▶ [WHAT IS EXPECTED]: The lines from the first line of the entries through the line containing "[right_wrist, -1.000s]" are to be repeated exactly, with both of those lines included.

━━━━━ TASK DATA

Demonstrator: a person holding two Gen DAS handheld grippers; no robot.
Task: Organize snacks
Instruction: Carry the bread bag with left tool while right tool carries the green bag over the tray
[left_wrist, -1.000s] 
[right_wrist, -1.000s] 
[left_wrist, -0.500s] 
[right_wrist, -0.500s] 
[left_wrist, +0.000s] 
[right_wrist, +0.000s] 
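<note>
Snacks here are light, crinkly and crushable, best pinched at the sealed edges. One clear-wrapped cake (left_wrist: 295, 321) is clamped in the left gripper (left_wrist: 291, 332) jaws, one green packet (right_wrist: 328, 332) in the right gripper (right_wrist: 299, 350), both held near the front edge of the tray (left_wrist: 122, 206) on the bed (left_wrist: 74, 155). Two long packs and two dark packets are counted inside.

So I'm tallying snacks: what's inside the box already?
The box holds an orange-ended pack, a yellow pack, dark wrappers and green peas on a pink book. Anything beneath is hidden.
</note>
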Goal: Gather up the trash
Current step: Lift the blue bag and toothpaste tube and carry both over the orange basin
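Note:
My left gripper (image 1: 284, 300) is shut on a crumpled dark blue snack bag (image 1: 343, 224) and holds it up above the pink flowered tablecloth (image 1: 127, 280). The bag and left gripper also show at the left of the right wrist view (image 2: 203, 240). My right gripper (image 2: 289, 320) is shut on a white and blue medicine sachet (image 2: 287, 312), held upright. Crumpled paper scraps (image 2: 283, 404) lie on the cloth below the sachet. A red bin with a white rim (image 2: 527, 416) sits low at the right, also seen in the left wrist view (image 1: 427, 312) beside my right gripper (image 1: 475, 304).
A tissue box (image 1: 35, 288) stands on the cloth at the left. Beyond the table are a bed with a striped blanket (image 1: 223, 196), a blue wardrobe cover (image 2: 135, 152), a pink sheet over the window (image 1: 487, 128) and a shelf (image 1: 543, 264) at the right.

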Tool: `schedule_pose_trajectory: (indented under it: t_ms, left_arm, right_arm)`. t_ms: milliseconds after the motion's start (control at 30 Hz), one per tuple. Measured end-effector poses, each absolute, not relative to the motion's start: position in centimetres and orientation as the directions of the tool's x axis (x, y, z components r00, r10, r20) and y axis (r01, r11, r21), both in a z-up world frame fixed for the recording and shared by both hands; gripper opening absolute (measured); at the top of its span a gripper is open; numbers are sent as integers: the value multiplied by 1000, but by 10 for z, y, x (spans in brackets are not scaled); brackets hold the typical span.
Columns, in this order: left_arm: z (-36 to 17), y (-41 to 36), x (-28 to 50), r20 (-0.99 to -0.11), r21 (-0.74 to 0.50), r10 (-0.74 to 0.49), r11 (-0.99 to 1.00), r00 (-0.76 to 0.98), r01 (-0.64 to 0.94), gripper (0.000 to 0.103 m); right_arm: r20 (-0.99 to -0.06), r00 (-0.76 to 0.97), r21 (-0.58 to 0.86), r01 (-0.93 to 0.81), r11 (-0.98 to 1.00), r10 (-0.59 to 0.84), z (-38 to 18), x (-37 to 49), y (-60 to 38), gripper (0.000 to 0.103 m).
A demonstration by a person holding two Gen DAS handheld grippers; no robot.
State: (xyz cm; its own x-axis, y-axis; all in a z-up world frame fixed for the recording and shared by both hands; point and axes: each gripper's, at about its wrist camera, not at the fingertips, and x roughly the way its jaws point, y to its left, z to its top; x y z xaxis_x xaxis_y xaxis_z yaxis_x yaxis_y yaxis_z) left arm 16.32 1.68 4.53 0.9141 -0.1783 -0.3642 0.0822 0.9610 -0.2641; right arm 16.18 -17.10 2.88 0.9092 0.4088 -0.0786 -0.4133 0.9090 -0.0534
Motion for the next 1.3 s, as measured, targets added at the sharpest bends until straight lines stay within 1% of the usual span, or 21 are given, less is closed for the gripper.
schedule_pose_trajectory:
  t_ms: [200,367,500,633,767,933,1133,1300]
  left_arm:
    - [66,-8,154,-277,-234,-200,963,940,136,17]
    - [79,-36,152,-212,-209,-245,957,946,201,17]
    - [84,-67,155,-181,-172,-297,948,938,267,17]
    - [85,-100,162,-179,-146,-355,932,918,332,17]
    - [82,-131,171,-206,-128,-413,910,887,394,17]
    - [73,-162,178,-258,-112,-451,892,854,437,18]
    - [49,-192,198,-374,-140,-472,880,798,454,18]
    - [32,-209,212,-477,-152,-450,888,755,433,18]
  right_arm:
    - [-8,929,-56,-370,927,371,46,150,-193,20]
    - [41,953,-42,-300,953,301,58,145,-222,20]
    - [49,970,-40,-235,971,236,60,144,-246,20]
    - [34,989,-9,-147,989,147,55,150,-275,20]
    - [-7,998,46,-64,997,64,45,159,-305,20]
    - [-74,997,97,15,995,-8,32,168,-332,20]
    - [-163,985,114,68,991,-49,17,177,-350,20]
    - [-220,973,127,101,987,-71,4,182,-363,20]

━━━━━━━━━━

▶ [ANSWER TO THIS EXERCISE]:
Demonstrator: a person holding two Gen DAS handheld grippers; no robot.
Task: Organize snacks
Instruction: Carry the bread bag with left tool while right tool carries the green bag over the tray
[left_wrist, -1.000s] 
[right_wrist, -1.000s] 

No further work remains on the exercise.